In 1998, Dr. Zanchi and his colleagues published results of their study on 15 patients with inverse psoriasis who were given Botox injections into the psoriatic skin lesions [10]. Lesions were in the armpit, groin and in several women below the breast in the inframammary fold. Injections were performed in a grid-like pattern, 2.8 centimeters apart with each site receiving 2.4 units of Botox. Patients were followed for 2, 4 and 12 days. All patients reported improvement of itch and local pain. Photographs of the lesions demonstrated notable improvement of redness and healing of the lesions in 13 of 15 patients.
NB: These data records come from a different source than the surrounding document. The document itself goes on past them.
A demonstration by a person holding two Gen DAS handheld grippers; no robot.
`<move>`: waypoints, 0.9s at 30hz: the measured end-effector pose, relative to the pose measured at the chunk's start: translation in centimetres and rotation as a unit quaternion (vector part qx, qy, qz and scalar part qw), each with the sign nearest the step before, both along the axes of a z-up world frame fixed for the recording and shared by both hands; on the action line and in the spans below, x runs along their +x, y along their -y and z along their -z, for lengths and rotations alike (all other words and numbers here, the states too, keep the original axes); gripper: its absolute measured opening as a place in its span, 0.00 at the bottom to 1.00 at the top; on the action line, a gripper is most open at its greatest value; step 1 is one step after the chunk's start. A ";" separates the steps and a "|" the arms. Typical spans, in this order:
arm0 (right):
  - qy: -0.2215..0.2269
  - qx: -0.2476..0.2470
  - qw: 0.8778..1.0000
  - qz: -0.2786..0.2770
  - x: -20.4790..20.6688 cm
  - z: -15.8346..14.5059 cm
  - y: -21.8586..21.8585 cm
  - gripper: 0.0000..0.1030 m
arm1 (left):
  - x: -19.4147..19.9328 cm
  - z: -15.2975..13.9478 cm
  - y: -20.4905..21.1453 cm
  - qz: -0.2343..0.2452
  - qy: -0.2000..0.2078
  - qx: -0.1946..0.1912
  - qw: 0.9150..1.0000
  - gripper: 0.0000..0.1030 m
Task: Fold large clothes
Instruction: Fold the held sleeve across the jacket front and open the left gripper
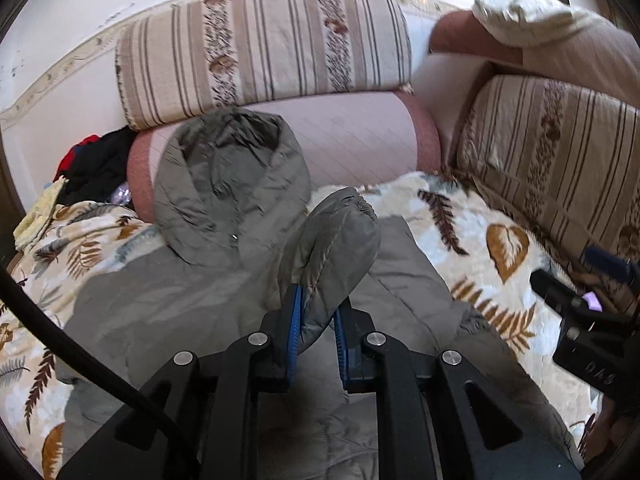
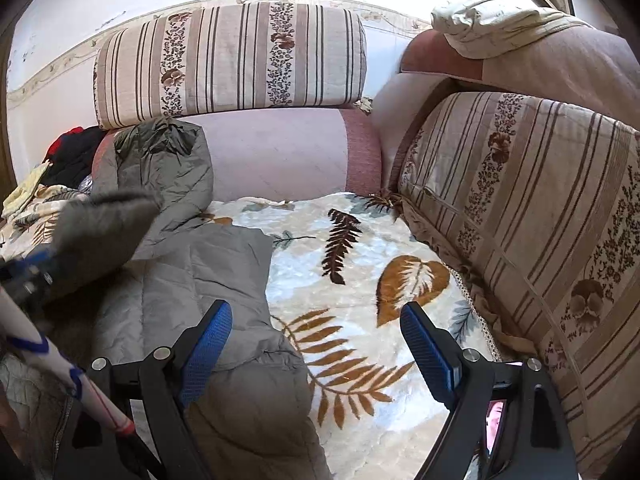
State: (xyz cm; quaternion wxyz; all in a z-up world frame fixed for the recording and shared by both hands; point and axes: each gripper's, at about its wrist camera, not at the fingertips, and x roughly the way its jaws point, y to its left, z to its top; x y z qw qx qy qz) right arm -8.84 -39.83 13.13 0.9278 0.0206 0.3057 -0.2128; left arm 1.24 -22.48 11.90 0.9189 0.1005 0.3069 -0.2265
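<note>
A grey-green hooded padded jacket [image 1: 168, 292] lies spread on a leaf-print blanket [image 1: 472, 240], its hood [image 1: 228, 184] resting against a pink bolster. My left gripper [image 1: 316, 320] is shut on one jacket sleeve [image 1: 340, 236], whose cuff is lifted over the jacket's body. In the right wrist view the same jacket [image 2: 224, 280] fills the left half, and the lifted sleeve [image 2: 104, 224] shows blurred at the left edge with the left gripper [image 2: 28, 272] below it. My right gripper [image 2: 316, 340] stands open over the jacket's right edge and the blanket [image 2: 360, 248], with nothing between its fingers.
Striped floral cushions [image 1: 264, 48] line the back and right side [image 2: 520, 208] of the seat. A pink bolster [image 2: 280, 152] lies under the back cushion. Dark and red clothes [image 1: 92, 164] are piled at the far left. A white pillow [image 2: 480, 20] sits on the right armrest.
</note>
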 end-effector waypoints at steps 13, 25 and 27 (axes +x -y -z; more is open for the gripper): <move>0.004 0.007 1.000 0.012 -0.4 -0.3 1.1 0.87 | -0.4 6.2 2.6 0.004 -0.022 0.061 0.998 0.17; 0.005 0.001 1.000 0.008 -0.5 -0.4 0.9 0.87 | -1.4 7.1 3.5 0.012 -0.018 0.092 0.996 0.44; 0.006 0.001 1.000 0.011 -0.6 -0.5 1.0 0.87 | -2.0 6.2 3.2 0.009 -0.010 0.090 0.996 0.50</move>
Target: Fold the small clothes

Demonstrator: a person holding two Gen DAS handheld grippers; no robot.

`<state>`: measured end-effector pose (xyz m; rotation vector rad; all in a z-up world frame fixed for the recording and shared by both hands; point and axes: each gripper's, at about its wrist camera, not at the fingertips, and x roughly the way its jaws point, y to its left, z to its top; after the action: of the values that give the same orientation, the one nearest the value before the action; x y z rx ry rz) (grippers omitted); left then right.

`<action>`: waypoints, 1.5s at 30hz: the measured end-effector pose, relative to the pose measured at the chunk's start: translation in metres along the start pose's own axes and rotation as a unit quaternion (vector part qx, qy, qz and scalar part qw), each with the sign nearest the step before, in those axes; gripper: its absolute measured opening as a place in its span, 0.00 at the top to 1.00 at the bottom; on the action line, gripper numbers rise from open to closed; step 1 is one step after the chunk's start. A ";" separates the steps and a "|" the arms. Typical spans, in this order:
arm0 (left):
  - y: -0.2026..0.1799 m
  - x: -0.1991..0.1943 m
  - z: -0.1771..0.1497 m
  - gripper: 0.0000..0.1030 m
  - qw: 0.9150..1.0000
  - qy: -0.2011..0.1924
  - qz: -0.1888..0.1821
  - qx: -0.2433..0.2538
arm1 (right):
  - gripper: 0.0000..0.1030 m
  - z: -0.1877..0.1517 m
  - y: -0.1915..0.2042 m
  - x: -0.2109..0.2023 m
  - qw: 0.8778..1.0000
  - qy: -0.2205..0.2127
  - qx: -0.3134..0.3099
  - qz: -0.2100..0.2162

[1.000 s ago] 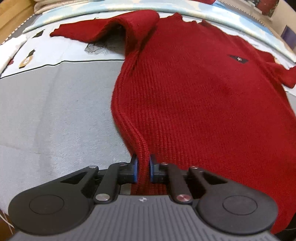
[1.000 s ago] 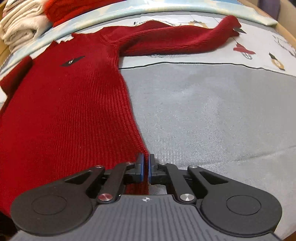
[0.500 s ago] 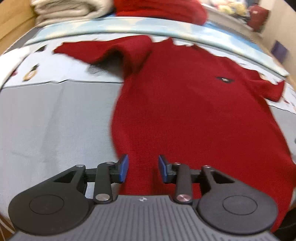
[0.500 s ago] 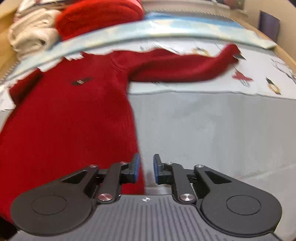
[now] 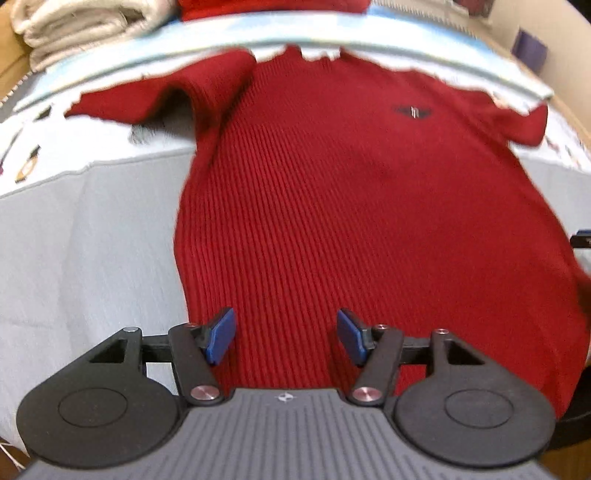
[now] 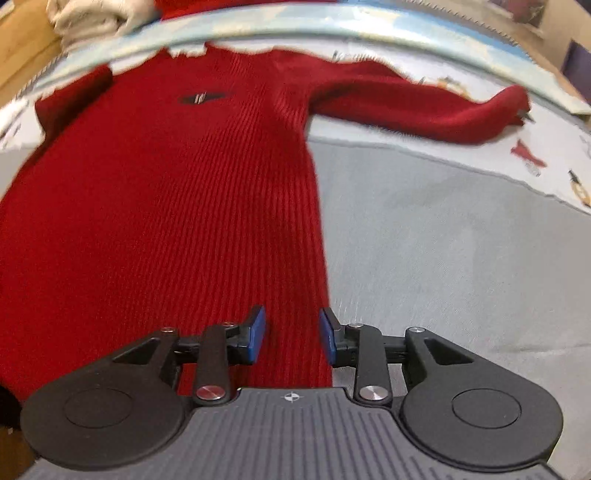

In the following years, other investigators have published case reports demonstrating clearing of skin lesions in both plaque and inverse psoriasis after botulinum toxin injections Fig. 13.5.

Fig. 13.5
figure 5

Psoriasis of armpit: a- before and b- after treatment with Botox injections (100 units). From Saber and Co-workers Archieves of Dermatology 2011. Printed with permission from Publisher American Medical Association

Full size image

Conclusion

Local injections of botulinum toxins (A or B) have been shown to be effective in reducing saliva and sweat in patients affected by drooling or excessive sweating. This mode of treatment is already practiced by many clinicians to alleviate many patients’ symptoms. Botulinum toxin treatment of drooling and excessive sweating is safe; with only infrequent and minor side effects. Limited data from uncontrolled studies (no comparison with placebo) suggest that injection of Botox into the skin can alleviate local pain and itch in patients affected by psoriasis and heal their skin lesions. Case reports suggest that recalcitrant itch due to other causes may also respond to injection of Botox into the affected area.